All fees associated with the redeployment of limit orders will be allocated to xSUSHI holders. With the introduction of the BentoBox and Kashi, fees associated with these lending services will also be allocated to xSUSHI holders.
The liquidity provider rewards contracts are closed once or more daily, and all LP tokens are swapped for SUSHI tokens, distributed proportionally to xSUSHI holders. At this time, xSUSHI would be worth more than the purchased SUSHI tokens.
What Are the Risks of Using SushiSwap
SushiSwap users must pay transaction fees (also known as gas fees), which can vary greatly in price and make using a specific network expensive when a bottleneck occurs. DEXs carry a number of risks, so do your homework. Bugs in smart contracts, for example, can be exploited.
And because anyone can create a token, keep an eye out for “rug pulls” of unvetted tokens. “Rug pulls” occur when developers and/or bad actors create and list tokens on a decentralized exchange. Then, they request unsuspecting investors swap their assets for the new token, only to liquidate the token after profits.

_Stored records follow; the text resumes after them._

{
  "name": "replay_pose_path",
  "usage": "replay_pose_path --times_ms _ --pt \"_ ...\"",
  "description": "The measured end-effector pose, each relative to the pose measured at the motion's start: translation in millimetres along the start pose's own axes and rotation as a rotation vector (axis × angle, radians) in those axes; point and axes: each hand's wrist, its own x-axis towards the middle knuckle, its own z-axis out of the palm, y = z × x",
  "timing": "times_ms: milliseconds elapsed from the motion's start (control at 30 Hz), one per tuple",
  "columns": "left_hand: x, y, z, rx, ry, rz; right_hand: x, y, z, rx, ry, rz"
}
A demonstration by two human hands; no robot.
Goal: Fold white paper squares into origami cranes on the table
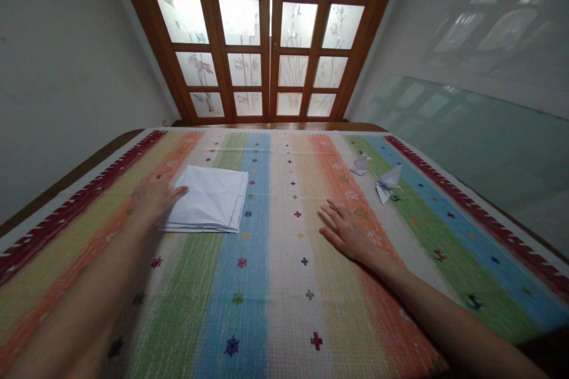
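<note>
A stack of white paper sheets (208,199) lies on the striped tablecloth (275,284), left of centre. My left hand (154,195) rests at the stack's left edge, with its fingertips on the paper and its fingers lying loosely flat. My right hand (347,230) lies flat on the cloth with its fingers spread and nothing in it, well to the right of the stack. Two folded white paper figures sit further back on the right, a small one (360,165) and a larger one (388,182).
The table runs to a wooden edge (284,126) at the back. Behind it stand wooden doors with frosted glass panes (271,41). Pale walls close in on both sides, and a glass sheet (480,136) leans on the right one.
</note>
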Motion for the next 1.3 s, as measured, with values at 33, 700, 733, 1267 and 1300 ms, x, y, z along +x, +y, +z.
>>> replay_pose_path --times_ms 33,700,733,1267,1300 --pt "-7 11 3.1 0.19 0.046 0.092 0 0 0 0.003 0.008 0.006" --pt "-58 72 76.2 0.392 -0.406 0.232 38 139 -48 -0.017 0.433 0.814" --pt "-56 72 75.7 0.385 -0.413 0.235 39 144 -50 0.006 0.348 0.797" --pt "-106 153 96.2 -0.764 -0.308 0.308 78 27 -28 0.722 0.313 0.302" --pt "-111 161 101.1 -0.901 -0.389 0.233 82 11 -24 0.792 0.271 0.273"
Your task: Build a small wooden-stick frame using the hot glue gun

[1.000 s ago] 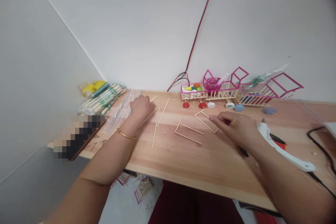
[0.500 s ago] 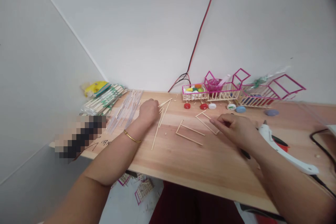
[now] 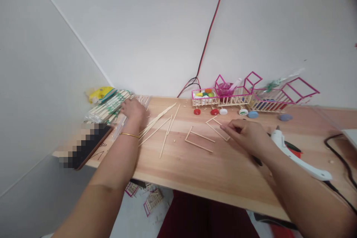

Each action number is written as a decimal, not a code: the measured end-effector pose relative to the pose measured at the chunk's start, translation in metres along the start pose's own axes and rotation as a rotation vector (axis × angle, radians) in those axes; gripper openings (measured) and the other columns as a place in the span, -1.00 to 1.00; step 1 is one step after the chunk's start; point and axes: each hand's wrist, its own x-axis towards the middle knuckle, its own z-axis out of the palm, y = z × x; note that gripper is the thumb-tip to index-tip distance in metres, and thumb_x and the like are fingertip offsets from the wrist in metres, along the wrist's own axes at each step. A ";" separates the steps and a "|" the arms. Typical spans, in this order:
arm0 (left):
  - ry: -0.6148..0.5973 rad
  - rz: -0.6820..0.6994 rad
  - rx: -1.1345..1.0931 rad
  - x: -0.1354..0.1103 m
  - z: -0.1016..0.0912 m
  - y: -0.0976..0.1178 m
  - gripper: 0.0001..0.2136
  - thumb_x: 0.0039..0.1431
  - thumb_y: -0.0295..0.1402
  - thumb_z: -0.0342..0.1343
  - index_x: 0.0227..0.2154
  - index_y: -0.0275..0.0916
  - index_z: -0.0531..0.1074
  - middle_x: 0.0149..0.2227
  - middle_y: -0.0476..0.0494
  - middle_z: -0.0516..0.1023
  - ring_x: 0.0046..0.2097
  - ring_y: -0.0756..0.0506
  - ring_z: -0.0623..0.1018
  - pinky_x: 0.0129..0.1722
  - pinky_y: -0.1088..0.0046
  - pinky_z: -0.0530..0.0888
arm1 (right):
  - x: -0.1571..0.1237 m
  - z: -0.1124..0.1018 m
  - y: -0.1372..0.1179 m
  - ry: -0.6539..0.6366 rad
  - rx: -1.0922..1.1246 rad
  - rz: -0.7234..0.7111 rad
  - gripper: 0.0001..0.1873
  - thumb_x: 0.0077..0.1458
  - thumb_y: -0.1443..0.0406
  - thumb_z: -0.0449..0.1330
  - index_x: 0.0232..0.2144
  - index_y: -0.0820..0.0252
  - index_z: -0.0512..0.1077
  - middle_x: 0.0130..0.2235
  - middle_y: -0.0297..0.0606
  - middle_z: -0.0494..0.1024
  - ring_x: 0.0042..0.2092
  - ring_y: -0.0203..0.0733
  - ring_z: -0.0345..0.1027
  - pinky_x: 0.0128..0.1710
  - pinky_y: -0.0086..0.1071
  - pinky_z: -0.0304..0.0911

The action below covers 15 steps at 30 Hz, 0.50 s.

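My left hand (image 3: 134, 109) reaches over the clear glue sticks (image 3: 119, 128) and the edge of the packed wooden sticks (image 3: 104, 108). Its fingers look bent and slightly apart, with nothing visible in them. My right hand (image 3: 244, 134) pinches a thin wooden stick at the right end of a small stick frame (image 3: 216, 130); the fingers hide most of that stick. Left of this frame lies a three-sided stick frame (image 3: 199, 145), its right end unjoined. Loose wooden sticks (image 3: 157, 121) lie fanned out between my hands.
A white glue gun (image 3: 295, 160) lies by my right forearm. Along the wall stand stick carts (image 3: 234, 98) with pink rims and bottle-cap wheels. A phone (image 3: 92, 145) rests at the left edge, near a yellow packet (image 3: 102, 94). More stick models (image 3: 153, 200) are below the table.
My left hand has moved left from the loose sticks to the glue sticks and packets. More loose sticks now lie where it was. My right hand keeps its pinch at the frame.
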 end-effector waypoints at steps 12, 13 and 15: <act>-0.155 0.094 -0.102 0.008 0.015 0.007 -0.75 -0.02 -0.39 0.01 -0.26 -0.27 0.47 -0.16 -0.36 0.50 -0.10 -0.23 0.47 -0.21 0.34 0.38 | 0.001 0.001 0.000 -0.047 0.008 -0.005 -0.58 0.10 0.06 -0.02 -0.69 0.15 0.17 -0.59 -0.36 0.36 -0.52 -0.30 0.18 -0.50 -0.42 0.00; -0.170 0.111 -0.120 0.007 0.015 0.009 -0.76 -0.03 -0.39 0.02 -0.28 -0.23 0.48 -0.18 -0.33 0.51 -0.12 -0.22 0.48 -0.23 0.35 0.38 | 0.001 0.001 0.000 -0.049 0.010 -0.007 -0.58 0.09 0.06 -0.02 -0.68 0.15 0.18 -0.58 -0.35 0.36 -0.52 -0.29 0.19 -0.50 -0.42 0.00; -0.198 0.128 -0.143 0.007 0.016 0.010 -0.78 -0.04 -0.37 0.03 -0.31 -0.21 0.48 -0.24 -0.29 0.54 -0.16 -0.21 0.50 -0.27 0.36 0.38 | 0.001 0.002 0.000 -0.050 0.010 -0.010 -0.58 0.10 0.06 -0.02 -0.68 0.15 0.19 -0.58 -0.35 0.37 -0.51 -0.29 0.20 -0.50 -0.42 0.00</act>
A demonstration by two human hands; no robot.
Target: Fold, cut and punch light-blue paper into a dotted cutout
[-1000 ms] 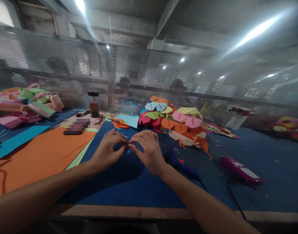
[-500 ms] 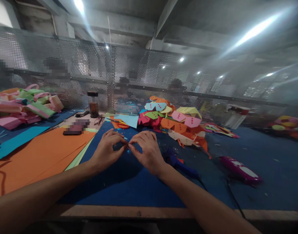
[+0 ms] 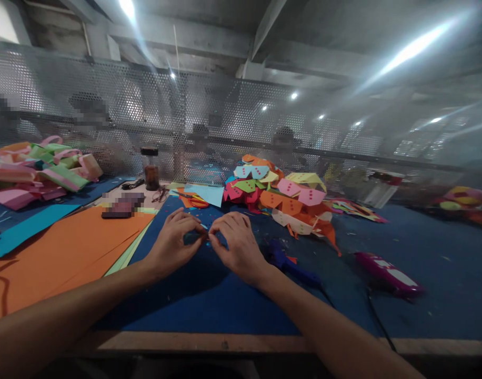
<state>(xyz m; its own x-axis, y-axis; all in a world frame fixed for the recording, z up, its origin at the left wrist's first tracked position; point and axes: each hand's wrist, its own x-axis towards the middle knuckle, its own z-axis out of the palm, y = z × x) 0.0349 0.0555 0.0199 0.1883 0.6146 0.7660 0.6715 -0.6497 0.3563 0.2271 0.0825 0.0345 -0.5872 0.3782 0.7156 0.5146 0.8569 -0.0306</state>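
Observation:
My left hand and my right hand meet fingertip to fingertip over the blue table surface. Thumb and forefinger of each are pinched together, and whatever lies between them is too small to make out. Just beyond the hands are orange-handled scissors and a light blue paper sheet. Tiny paper scraps are scattered under the fingers. Right of my right hand lies a dark blue glue gun with a cord. Behind it rises a pile of folded colored paper shapes with red dots.
Large orange paper sheets cover the left side, with a phone on top. A dark-lidded jar stands behind. A purple corded device lies at right. More folded paper is heaped far left. A perforated metal screen closes the back.
My hands keep the same pinch in nearly the same place, with only a very slight shift of the fingers. Nothing else has visibly moved.

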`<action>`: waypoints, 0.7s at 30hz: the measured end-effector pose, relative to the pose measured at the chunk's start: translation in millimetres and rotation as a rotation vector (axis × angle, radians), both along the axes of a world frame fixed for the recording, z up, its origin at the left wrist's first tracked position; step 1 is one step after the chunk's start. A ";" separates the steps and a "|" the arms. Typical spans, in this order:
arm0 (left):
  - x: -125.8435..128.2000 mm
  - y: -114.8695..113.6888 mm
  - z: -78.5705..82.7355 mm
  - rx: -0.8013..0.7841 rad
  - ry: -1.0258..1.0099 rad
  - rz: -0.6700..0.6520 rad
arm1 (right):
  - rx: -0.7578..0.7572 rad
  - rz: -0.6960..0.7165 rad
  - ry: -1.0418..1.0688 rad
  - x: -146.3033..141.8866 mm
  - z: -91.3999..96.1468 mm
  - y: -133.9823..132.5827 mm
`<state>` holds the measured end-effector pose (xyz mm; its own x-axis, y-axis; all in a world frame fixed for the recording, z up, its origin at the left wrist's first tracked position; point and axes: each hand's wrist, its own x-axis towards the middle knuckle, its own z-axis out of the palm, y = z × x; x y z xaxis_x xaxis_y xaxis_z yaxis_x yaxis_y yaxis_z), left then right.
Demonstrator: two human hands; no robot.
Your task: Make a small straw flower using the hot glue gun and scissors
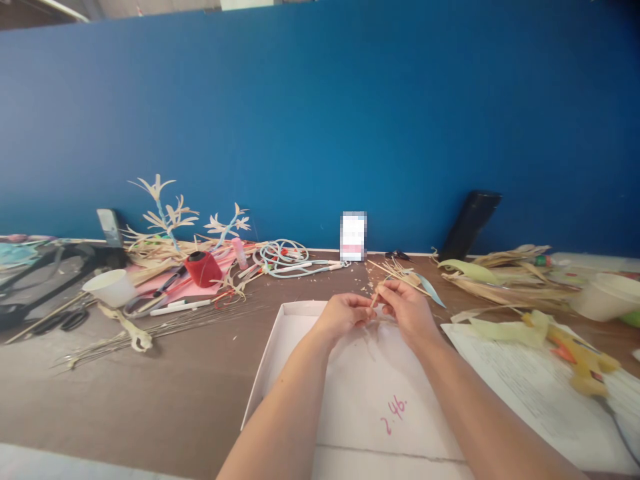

This liquidation makes the token’s value zero.
Where to Buy SushiSwap (SUSHI)
Depending on your location, you can buy SushiSwap (SUSHI) on any of the following exchanges:
Bitstamp
Founded in 2011, Bitstamp is one of the world’s oldest and most trusted exchanges. They currently accept residents from Canada, United Kingdom, and United States, with the exception of Alabama, Hawaii, Idaho, Louisiana, Nevada, and New Jersey.
Uphold
This is a top exchange offering a diverse range of cryptocurrencies for residents of the United States and the United Kingdom. Germany and the Netherlands are not permitted.
The assets available on Uphold vary by region. All trading is risky and may result in capital loss. Because crypto assets are largely unregulated, they aren’t protected.
KuCoin
This exchange currently supports the trading of over 700 popular tokens. It is frequently the first to provide purchasing opportunities for new tokens. KuCoin is currently open to international and US residents.
WazirX
As part of the Binance Group, this exchange maintains high quality. WazirX is one of the most popular exchanges for Indian residents.
Conclusion
Not many projects have survived after a hard knock of controversy. Given its history, SushiSwap is one of a kind in this regard. The combination of useful features and community governance makes this platform an excellent alternative to many decentralized exchanges.